_TASK OBJECTIVE_: Leave the pictures in the listing below aside and reproduce exactly the lines starting with the one with "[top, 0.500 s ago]" and going on through the one with "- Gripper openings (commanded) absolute", both ends included.
--- WORKING DATA Enclosed Below ---
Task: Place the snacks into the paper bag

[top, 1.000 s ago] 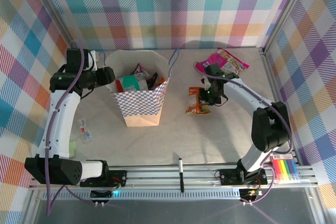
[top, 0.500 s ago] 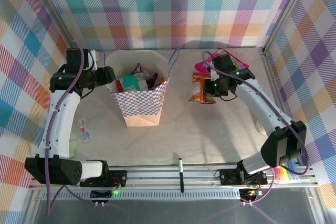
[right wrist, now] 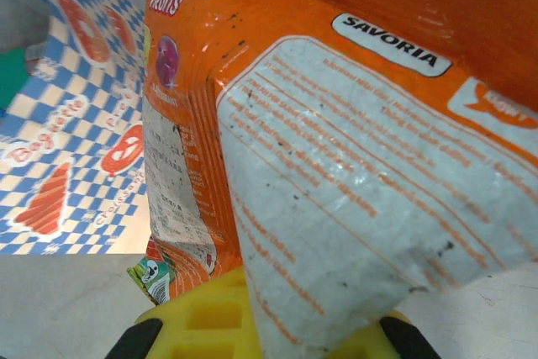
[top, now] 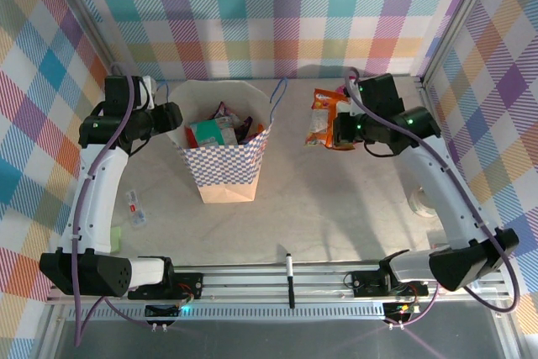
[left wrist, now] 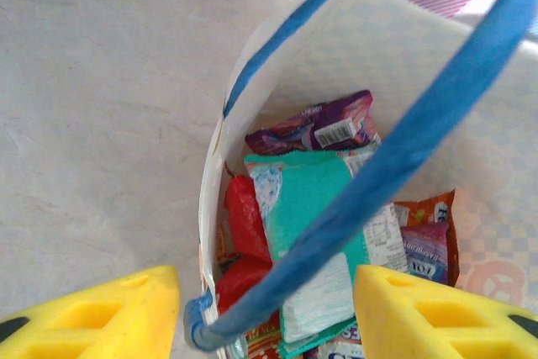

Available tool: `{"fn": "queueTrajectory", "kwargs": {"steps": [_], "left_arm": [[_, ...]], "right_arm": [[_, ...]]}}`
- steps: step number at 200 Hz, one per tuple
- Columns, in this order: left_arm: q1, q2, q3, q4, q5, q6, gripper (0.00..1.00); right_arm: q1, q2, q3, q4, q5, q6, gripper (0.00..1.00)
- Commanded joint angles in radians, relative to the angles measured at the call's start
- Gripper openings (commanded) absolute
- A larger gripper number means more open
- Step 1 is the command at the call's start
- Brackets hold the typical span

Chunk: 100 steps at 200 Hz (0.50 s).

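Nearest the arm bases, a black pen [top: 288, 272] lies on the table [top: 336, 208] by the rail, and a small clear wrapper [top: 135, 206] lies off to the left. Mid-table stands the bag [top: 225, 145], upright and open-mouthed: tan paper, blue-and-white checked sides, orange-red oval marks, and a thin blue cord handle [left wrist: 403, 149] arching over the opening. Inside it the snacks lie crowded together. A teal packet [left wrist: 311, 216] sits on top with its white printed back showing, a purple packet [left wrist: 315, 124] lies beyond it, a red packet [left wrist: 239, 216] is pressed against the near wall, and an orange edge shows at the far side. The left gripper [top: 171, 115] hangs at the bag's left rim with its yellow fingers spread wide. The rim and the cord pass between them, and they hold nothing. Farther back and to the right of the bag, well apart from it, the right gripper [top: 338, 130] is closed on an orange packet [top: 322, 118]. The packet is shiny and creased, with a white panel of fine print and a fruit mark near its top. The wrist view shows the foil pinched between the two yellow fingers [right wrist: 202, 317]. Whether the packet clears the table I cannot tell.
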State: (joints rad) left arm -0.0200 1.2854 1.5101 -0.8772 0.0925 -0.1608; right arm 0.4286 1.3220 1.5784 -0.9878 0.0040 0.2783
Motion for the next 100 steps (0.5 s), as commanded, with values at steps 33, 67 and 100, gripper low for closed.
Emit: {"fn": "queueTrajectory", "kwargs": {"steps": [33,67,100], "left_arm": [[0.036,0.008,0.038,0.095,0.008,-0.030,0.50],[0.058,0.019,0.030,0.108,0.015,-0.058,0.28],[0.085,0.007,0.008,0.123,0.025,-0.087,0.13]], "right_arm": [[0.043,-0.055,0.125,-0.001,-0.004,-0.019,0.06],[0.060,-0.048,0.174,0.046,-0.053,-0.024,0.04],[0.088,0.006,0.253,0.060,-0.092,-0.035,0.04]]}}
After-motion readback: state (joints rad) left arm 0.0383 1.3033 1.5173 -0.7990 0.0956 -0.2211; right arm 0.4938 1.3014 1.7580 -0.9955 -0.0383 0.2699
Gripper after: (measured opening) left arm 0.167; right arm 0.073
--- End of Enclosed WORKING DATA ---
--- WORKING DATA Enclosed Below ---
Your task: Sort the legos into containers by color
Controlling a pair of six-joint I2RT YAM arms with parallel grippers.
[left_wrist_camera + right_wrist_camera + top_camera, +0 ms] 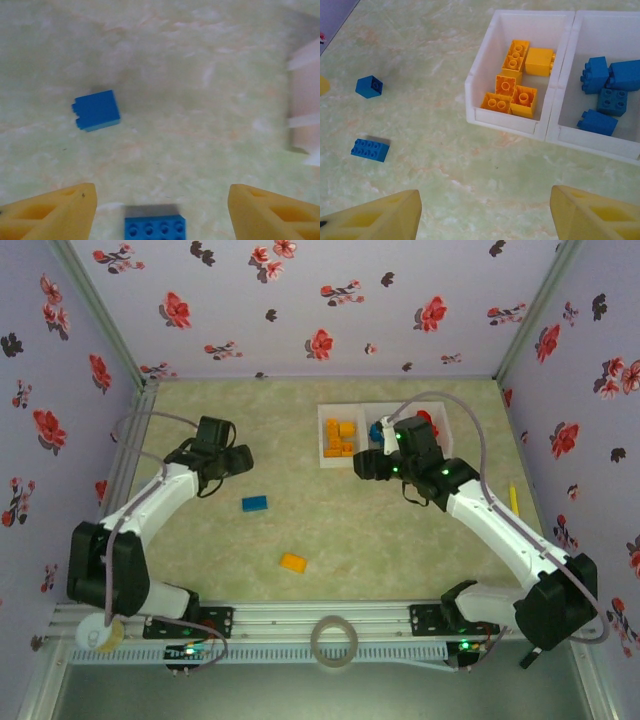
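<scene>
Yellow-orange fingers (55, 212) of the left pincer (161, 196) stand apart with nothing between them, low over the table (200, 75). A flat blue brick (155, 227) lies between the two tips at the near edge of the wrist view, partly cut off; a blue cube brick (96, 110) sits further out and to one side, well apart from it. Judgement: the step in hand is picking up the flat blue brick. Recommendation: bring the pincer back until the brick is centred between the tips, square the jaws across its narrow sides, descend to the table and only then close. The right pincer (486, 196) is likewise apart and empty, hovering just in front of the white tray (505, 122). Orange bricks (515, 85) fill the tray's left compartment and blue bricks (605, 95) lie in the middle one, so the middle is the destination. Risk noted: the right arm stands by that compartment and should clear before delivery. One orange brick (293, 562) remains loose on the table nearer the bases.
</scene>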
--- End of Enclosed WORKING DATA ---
_RESPONSE_:
[top, 0.500 s ago] 
[right wrist, now] 
[top, now] 
[left wrist, now] 

Available tool: `{"fn": "queueTrajectory", "kwargs": {"steps": [_], "left_arm": [[_, ...]], "right_arm": [[_, ...]]}}`
- steps: step number at 200 Hz, one per tuple
- Columns, in this order: left_arm: q1, q2, q3, q4, q5, q6, gripper (0.00..1.00); right_arm: q1, q2, q3, q4, q5, q6, gripper (0.00..1.00)
- Commanded joint angles in radians, relative to the angles measured at the call's start
- Gripper openings (commanded) absolute

The required answer is now complete.